″If I was Anil, I would not want to meet Morgan in a dark alley.” I began to knead my temples. After dinner, Brit left to meet Tom, but Morgan didn’t want to go home alone and convinced me to go a nearby pub and get a drink with her. I don’t know how long we stayed there, but it was long enough for me to develop a monstrous headache from the noiseand (no offense to Morgan) the monotony of the conversation. Normally, when I play the listener, I end up drinking way more than I should, just to have something to do between nods and sympathetic noises. But tonight I somehow managed to keep it to three glasses. I can’t keep trying to make believe I’m twenty-five any longer. Thirty-six is rushing me like a three-hundred-pound linebacker, followed by the evil thirty-seven, and it’s time to begin acting my age.
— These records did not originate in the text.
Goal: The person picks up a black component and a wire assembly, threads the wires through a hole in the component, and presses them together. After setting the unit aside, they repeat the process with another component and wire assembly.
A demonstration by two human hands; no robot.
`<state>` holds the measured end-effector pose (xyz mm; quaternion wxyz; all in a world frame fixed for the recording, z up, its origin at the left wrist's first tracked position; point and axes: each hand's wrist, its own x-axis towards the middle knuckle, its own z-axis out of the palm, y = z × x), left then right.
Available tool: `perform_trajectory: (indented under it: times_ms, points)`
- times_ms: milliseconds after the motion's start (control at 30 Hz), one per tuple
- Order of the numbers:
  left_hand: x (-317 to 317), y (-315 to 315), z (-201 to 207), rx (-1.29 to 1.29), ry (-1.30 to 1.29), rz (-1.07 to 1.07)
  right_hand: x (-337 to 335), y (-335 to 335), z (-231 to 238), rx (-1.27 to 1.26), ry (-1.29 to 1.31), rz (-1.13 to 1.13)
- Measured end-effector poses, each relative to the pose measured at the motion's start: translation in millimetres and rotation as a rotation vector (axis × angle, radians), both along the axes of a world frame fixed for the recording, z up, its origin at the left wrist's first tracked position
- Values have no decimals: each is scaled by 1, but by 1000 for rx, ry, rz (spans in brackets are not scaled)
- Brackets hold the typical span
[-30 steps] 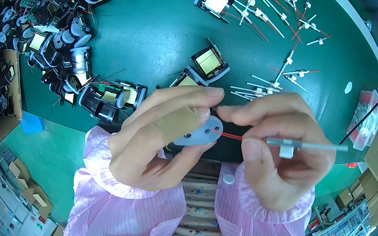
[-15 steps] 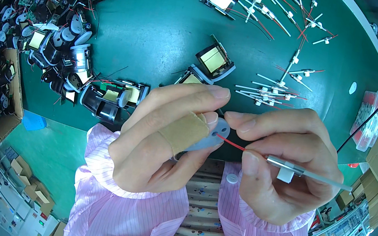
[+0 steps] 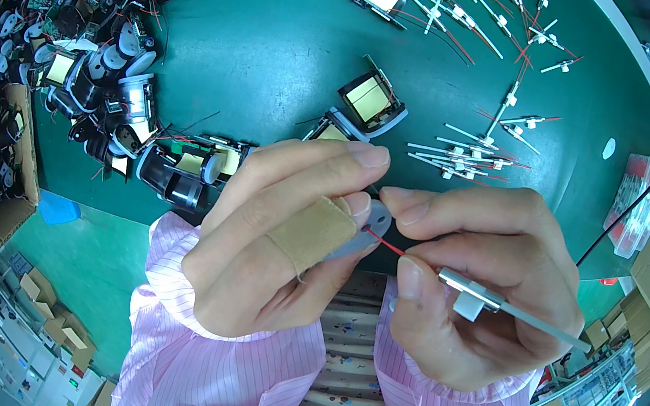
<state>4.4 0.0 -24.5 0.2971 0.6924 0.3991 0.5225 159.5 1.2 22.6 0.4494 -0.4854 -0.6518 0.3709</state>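
Observation:
My left hand (image 3: 266,245), a tan bandage (image 3: 309,236) round one finger, is closed on a grey oval plastic piece (image 3: 375,218) with small round holes. What else the piece belongs to is hidden behind the fingers. A red wire (image 3: 387,244) runs from a hole in it to the fingers of my right hand (image 3: 503,267). This hand is closed, pinching the wire between thumb and fingers. A thin pale rod with a metal sleeve and a white block (image 3: 467,306) lies across its fingers. The right index fingertip is close beside the grey piece.
On the green table (image 3: 264,55), black units with pale yellow pads (image 3: 370,100) stand beyond my hands. Similar parts with wires pile up at left beside a full cardboard box (image 3: 23,170). More wired rods (image 3: 458,155) lie at right, near a clear plastic container (image 3: 632,207).
Both hands have shifted slightly left, the right one more. The wired rod has moved left with it, and the stretch of red wire showing looks a little shorter.

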Motion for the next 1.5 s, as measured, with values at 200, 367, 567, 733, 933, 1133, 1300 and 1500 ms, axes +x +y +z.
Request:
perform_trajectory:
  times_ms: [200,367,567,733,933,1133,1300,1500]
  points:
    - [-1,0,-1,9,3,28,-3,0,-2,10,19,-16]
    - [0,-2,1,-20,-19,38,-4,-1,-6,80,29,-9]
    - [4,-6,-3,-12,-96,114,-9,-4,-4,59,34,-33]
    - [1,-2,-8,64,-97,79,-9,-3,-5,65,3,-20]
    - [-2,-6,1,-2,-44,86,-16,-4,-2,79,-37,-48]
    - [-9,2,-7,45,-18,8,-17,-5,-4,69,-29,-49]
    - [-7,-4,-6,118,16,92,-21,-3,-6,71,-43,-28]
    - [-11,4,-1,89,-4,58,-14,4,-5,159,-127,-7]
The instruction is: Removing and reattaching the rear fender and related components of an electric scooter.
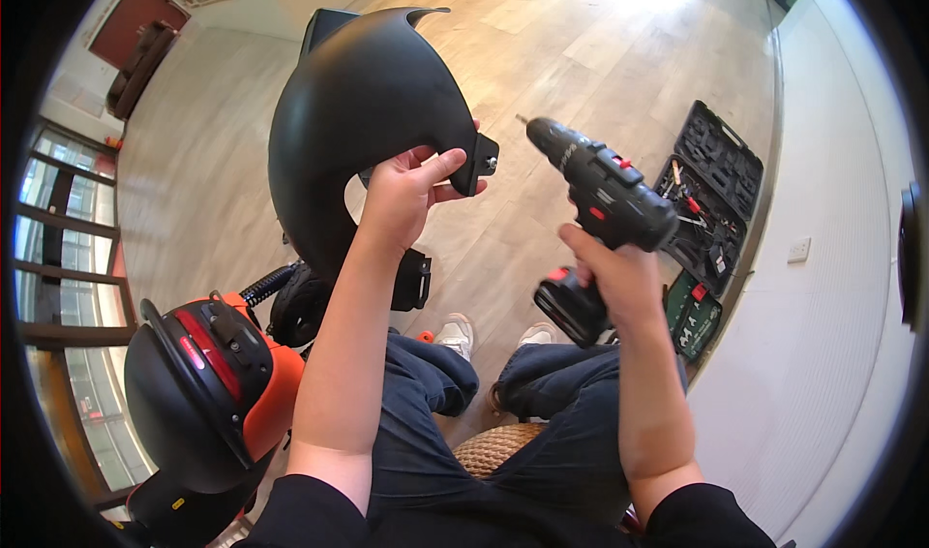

I used to be able to spend the night drinking and then wake up bright-eyed and bushy-tailed to go to work, only to continue the cycle that night again, but I can’t do that anymore. Well, I can, but I need to stop.
″Here.” J.B. shifted on the couch and turned me so that my back was facing him. He began to rub my shoulders, and at that first touch, I almost swooned at how nice it felt. “She’s pretty pissed, is she?”
″Who?” I asked dreamily. J.B.’s hands are big and strong, and I could feel the tension drain out of me like a slow leak in a balloon.
″Morgan. The person you spent the evening with.”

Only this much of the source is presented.